Alick Jeffrey

Personal information
- Date of birth: 29 January 1939
- Place of birth: Rawmarsh, England
- Date of death: 22 November 2000 (aged 61)
- Place of death: Benidorm, Spain
- Position(s): Striker

Senior career*
- Years: Team / Apps / (Gls)
- 1954–1957: Doncaster Rovers / 71 / (34)
- 1959: Skegness Town / 1 / (0)
- 1961: Sydney Prague
- 1962: Auburn
- 1962–1963: Skegness Town
- 1963–1969: Doncaster Rovers / 191 / (95)
- 1969–1970: Lincoln City / 22 / (3)
- 1970: Worksop Town
- Total:  / 284 / (132)

= Alick Jeffrey =

English footballer (1939–2000)

Alick Jeffrey (29 January 1939 – 22 November 2000) was an English professional footballer who played as a striker. Jeffrey made nearly 300 appearances in the Football League, scoring over 100 goals.

==Career==
Born in Rawmarsh, Jeffrey made his senior debut for Doncaster Rovers in 1954, at the age of just 15. Jeffrey was considered one of the most promising players in the country, and played for England U23 when still a teenager. He had an agreement with Manchester United that he would move there at the end of the 1956–57 season, but Jeffrey sustained a badly broken leg playing for England U23 v France in October 1956, in his second international. His recovery was slow, and it became apparent that he might be unable to continue his career. He officially retired due to that injury in January 1959. He received compensation from the FA because his injury was sustained whilst on International duty. However, he then met the former Sweden International Manager George Raynor (who became manager of the non-League side Skegness Town F.C.) and who assisted Jeffrey in being able to play again, despite his former injuries. An attempted come back with Skegness in August 1959, ended when he broke his leg again on his debut. Jeffrey then moved to Australia, and began his long road back to professional football with Sydney Prague in 1961 and Auburn in 1962.

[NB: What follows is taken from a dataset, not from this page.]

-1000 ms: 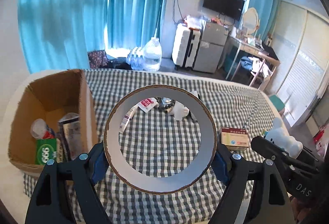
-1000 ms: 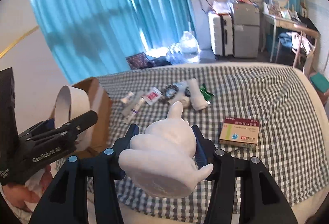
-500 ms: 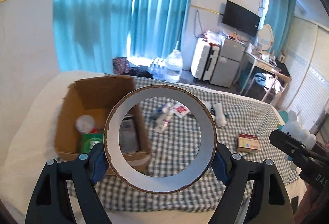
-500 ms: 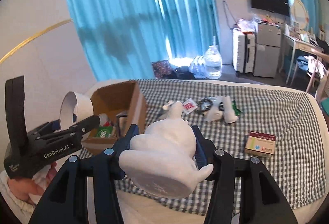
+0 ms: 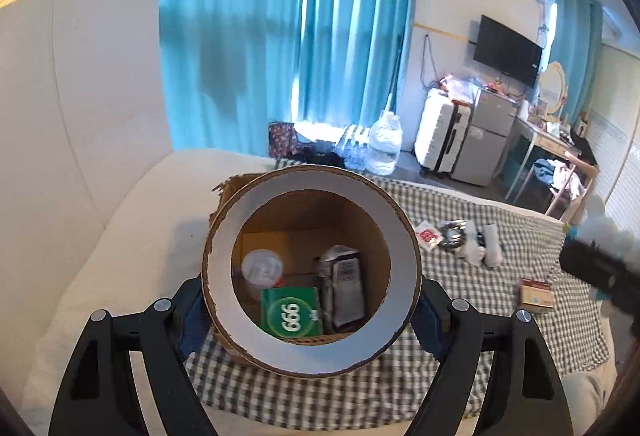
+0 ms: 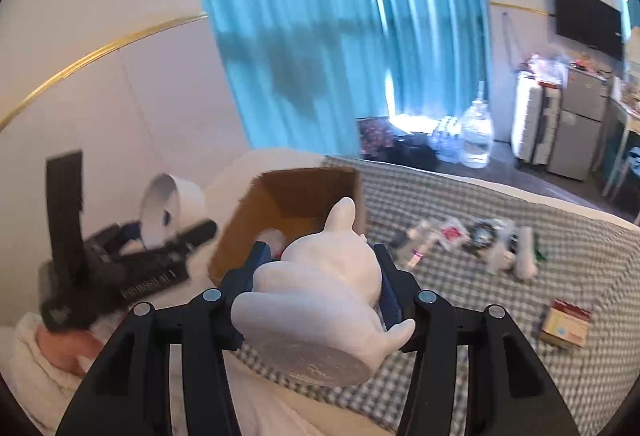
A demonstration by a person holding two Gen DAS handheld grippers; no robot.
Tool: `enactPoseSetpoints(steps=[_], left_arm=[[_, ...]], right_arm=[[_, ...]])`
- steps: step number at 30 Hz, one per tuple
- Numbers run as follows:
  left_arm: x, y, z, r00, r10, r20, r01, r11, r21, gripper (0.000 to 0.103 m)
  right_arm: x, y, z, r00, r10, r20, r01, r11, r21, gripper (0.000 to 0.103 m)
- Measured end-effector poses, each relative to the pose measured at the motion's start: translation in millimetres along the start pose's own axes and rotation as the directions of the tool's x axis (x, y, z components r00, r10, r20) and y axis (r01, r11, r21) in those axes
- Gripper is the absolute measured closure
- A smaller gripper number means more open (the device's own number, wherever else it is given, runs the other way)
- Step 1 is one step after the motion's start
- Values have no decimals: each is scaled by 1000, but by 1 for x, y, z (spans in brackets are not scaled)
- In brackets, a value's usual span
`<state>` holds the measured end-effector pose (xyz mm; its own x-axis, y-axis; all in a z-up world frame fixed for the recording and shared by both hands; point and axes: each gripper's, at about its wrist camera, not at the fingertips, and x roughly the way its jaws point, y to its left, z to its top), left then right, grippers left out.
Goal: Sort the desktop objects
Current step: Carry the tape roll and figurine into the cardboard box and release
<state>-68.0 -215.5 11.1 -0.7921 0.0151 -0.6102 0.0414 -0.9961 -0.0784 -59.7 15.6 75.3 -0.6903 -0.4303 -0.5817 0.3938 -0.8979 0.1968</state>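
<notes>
Daylight is pouring in through the gap in the teal curtains (image 5: pixel 288 48) and blowing out to white at their foot, while a dark shadow is lying across the folds. The right wrist view is smearing with motion blur, softening the checked cloth (image 6: pixel 500 300) and the left gripper (image 6: pixel 160 240). Both fisheye views are bending straight lines and darkening to black at the corners.
</notes>
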Motion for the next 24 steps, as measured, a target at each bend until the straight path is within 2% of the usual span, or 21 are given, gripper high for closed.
enactPoseSetpoints(steps=[9, 17, 23, 24], left_arm=[[88, 27, -7, 994, 9, -112, -14, 999, -45, 19], [172, 30, 10, 987, 11, -163, -19, 999, -47, 20], [203, 31, 10, 979, 47, -196, -53, 998, -25, 17], [205, 31, 8, 977, 65, -202, -71, 997, -21, 12]], right_arm=[[109, 15, 36, 992, 76, -102, -76, 997, 4, 52], [221, -6, 55, 974, 107, -200, -90, 992, 92, 52], [270, -17, 68, 965, 123, -233, -95, 987, 127, 52], [273, -20, 70, 965, 127, -231, -95, 985, 144, 49]])
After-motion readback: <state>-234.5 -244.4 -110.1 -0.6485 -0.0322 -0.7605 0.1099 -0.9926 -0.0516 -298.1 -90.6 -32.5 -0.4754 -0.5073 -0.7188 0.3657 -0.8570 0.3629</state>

Later in 1962, Jeffrey returned to England to play non-league football with Skegness Town F.C. before finally returning to professional football with Doncaster Rovers in December 1963, where he made his debut in a reserve team game in front of almost 4,000 supporters. Jimmy Murphy, the ex Manchester United Assistant Manager, in his autobiography " Matt, United and Me", called Jeffrey the "English Pele". He was the complete forward. Despite the fact that his athletic ability never returned to its previous heights, he had a successful career with Doncaster who were now in the lower divisions of the football league. In 1964–65 he led the entire league with 36 goals in the 4th division.

In the twilight of his career, he also played in the Football League with Lincoln City, before playing non-league football with Worksop Town in 1970.

==Legacy==
The road around the Doncaster Rovers stadium opened in 2006 was named Alick Jeffrey Way, whilst five apartment blocks built on the site of the former Doncaster Rovers ground at Belle Vue were named after five of the Rovers' greatest ever players – Alick Jeffrey, Walter Langton, Tom Keetley, Syd Bycroft and James Coppinger.